- _TASK REQUIREMENTS_
For each line below that includes the word "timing", make a copy.

- _EXERCISE DATA_
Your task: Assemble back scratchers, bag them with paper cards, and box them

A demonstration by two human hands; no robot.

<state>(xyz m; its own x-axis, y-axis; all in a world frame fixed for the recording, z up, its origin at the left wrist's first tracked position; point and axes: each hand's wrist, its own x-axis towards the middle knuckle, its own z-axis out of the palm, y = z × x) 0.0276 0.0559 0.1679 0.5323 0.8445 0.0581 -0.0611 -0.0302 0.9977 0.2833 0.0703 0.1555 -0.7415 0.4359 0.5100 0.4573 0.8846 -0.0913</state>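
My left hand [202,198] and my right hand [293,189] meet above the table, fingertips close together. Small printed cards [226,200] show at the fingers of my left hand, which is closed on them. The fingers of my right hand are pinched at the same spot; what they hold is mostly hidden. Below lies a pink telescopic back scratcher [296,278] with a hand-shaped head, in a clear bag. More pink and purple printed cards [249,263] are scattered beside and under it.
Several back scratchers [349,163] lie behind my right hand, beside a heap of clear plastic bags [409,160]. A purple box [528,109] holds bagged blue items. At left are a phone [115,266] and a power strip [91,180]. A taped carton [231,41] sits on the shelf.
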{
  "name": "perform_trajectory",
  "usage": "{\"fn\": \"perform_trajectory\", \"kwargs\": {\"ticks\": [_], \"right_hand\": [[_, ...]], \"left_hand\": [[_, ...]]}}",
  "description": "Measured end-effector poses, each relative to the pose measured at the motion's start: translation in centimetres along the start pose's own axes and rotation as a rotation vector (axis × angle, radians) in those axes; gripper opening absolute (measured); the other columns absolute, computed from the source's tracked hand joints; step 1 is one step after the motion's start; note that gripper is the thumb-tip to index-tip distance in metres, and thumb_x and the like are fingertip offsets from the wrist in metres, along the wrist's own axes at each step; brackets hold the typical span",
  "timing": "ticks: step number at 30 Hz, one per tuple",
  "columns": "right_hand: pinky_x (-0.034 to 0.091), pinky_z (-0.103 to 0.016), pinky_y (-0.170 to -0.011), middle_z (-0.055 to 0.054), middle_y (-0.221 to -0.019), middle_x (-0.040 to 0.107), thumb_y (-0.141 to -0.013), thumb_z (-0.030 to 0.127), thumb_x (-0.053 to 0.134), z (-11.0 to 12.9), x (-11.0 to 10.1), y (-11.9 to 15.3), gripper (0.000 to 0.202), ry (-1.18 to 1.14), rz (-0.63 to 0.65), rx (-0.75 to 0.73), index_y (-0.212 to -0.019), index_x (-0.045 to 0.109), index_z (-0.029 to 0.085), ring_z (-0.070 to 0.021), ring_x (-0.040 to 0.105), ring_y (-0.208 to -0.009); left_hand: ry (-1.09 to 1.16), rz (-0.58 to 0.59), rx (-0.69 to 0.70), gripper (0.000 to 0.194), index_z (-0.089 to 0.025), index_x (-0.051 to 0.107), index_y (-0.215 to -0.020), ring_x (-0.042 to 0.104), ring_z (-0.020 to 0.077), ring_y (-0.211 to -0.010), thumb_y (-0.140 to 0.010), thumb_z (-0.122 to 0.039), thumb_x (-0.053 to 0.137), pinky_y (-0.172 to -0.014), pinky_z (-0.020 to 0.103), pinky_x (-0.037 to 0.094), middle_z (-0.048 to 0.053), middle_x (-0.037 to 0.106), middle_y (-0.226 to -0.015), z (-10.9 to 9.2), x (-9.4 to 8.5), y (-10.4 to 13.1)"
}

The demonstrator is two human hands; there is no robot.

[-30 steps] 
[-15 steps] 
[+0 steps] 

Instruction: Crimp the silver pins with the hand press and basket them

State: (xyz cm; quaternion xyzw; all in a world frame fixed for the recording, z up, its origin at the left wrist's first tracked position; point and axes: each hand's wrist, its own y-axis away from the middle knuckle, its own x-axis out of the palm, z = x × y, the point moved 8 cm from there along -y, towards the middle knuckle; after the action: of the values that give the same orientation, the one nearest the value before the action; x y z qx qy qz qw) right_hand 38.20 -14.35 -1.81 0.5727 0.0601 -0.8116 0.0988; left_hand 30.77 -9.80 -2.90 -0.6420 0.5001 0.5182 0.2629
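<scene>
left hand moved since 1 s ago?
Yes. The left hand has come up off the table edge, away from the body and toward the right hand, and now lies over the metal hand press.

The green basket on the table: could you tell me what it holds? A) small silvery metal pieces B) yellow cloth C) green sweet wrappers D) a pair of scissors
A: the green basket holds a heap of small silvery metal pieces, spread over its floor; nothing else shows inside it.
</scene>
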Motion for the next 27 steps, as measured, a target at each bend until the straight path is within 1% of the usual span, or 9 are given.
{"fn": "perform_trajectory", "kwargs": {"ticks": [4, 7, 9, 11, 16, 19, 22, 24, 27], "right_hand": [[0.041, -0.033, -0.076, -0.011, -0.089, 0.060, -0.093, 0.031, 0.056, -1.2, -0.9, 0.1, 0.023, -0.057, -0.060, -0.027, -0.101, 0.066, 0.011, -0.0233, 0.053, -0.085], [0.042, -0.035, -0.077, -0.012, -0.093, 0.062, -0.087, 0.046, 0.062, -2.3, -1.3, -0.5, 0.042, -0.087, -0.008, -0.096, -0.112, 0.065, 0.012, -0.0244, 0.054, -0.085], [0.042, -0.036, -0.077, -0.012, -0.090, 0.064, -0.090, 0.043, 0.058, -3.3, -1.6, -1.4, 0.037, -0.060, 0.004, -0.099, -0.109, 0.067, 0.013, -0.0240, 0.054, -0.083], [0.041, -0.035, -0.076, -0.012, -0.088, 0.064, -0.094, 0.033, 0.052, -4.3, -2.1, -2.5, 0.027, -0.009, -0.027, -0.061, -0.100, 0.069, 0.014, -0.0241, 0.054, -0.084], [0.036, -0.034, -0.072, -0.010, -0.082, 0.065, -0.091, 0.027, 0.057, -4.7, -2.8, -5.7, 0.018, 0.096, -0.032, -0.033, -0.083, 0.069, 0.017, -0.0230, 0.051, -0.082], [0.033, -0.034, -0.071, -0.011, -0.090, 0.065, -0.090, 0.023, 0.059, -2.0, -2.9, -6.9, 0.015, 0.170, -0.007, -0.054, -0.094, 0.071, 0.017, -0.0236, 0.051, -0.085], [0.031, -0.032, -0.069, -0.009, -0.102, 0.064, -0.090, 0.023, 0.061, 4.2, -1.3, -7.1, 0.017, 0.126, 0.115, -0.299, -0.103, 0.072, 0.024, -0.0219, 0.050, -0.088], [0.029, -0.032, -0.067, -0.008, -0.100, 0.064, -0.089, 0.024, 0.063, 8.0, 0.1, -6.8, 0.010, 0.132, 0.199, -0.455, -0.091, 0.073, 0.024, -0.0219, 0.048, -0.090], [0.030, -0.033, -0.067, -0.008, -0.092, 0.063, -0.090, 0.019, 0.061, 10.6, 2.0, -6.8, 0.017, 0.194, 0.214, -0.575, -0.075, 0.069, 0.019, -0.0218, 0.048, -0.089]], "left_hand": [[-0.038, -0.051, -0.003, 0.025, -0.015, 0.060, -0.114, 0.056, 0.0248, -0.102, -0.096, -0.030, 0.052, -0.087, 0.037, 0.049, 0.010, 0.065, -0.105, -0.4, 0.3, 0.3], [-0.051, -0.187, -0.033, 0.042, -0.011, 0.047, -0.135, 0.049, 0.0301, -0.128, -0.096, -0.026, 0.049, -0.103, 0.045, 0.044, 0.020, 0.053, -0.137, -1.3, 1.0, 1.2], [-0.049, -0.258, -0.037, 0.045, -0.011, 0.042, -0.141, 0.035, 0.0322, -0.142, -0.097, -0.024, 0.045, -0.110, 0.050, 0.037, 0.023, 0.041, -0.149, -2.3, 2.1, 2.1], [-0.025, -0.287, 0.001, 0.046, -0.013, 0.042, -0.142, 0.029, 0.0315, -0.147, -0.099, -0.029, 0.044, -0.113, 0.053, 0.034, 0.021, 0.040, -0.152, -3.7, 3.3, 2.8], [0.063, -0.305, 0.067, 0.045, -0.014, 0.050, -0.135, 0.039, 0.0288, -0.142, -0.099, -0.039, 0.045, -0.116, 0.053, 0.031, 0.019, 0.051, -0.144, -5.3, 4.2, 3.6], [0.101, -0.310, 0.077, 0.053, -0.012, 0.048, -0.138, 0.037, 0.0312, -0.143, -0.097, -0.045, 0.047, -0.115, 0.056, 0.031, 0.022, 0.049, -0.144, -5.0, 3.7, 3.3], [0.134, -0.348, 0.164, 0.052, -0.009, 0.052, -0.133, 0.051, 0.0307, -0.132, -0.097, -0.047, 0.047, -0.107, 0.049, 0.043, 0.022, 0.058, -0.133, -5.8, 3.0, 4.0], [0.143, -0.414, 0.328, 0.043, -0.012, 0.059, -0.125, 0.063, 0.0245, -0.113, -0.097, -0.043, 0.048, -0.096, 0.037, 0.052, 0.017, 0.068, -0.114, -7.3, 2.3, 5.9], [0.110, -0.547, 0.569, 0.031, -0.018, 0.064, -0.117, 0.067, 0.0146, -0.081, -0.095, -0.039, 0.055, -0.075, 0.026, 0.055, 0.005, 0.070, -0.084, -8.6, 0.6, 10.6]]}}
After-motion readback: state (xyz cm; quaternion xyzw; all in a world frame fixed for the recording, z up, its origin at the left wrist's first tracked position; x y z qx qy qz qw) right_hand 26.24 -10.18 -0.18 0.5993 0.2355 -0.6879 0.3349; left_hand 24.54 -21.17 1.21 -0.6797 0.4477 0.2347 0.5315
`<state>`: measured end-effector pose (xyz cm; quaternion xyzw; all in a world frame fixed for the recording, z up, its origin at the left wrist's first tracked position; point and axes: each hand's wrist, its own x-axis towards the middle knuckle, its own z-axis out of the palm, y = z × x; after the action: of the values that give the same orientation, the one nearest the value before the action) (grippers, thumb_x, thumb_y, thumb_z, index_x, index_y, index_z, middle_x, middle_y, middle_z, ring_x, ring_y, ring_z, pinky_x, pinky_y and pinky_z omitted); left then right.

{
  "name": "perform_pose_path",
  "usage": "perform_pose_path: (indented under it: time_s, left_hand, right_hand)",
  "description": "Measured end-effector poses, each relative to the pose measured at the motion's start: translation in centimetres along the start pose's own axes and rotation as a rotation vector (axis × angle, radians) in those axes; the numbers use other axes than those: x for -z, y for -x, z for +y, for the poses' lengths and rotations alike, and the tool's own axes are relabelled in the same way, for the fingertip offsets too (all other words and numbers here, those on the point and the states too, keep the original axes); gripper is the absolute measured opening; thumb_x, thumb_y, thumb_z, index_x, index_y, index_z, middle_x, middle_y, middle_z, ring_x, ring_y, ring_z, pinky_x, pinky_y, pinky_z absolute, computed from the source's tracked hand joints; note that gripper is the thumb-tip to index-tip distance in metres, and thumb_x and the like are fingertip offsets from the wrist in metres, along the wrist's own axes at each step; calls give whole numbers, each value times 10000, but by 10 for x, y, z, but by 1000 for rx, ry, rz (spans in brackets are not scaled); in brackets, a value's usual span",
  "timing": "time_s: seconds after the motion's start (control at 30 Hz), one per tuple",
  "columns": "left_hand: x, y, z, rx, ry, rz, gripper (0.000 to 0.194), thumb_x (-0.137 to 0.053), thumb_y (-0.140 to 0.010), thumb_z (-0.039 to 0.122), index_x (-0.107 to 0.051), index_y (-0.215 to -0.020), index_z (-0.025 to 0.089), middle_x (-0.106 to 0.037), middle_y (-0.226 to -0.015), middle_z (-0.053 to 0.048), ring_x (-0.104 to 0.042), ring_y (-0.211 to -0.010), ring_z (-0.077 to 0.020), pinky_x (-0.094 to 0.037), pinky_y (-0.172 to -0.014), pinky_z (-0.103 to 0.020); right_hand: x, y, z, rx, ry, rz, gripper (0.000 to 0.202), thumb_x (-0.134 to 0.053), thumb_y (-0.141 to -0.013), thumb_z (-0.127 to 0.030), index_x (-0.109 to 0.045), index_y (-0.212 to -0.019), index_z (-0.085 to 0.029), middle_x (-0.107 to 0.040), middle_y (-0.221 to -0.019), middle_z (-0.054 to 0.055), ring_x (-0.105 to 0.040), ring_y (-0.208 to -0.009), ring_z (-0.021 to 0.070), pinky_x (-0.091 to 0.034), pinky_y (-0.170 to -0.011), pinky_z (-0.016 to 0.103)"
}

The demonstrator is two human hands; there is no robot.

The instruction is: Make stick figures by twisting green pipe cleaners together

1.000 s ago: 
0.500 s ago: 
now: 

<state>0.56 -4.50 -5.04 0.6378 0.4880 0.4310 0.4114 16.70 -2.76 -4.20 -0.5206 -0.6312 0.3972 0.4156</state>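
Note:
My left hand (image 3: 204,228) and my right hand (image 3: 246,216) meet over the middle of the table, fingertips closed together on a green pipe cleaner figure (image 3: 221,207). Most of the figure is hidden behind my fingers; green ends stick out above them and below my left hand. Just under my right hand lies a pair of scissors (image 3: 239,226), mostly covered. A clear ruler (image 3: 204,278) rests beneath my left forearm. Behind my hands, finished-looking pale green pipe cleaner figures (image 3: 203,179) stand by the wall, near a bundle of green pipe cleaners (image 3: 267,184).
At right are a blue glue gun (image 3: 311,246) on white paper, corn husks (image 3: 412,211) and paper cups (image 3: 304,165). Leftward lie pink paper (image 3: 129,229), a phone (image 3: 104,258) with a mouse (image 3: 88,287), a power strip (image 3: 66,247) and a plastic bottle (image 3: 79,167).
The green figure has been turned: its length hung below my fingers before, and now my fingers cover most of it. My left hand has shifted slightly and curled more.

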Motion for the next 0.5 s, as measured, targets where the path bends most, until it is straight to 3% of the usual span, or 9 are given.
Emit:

- _ANSWER FOR THE TASK_
  "timing": "ticks: step number at 30 Hz, one per tuple",
  "timing": "time_s: seconds after the motion's start (control at 30 Hz), one per tuple",

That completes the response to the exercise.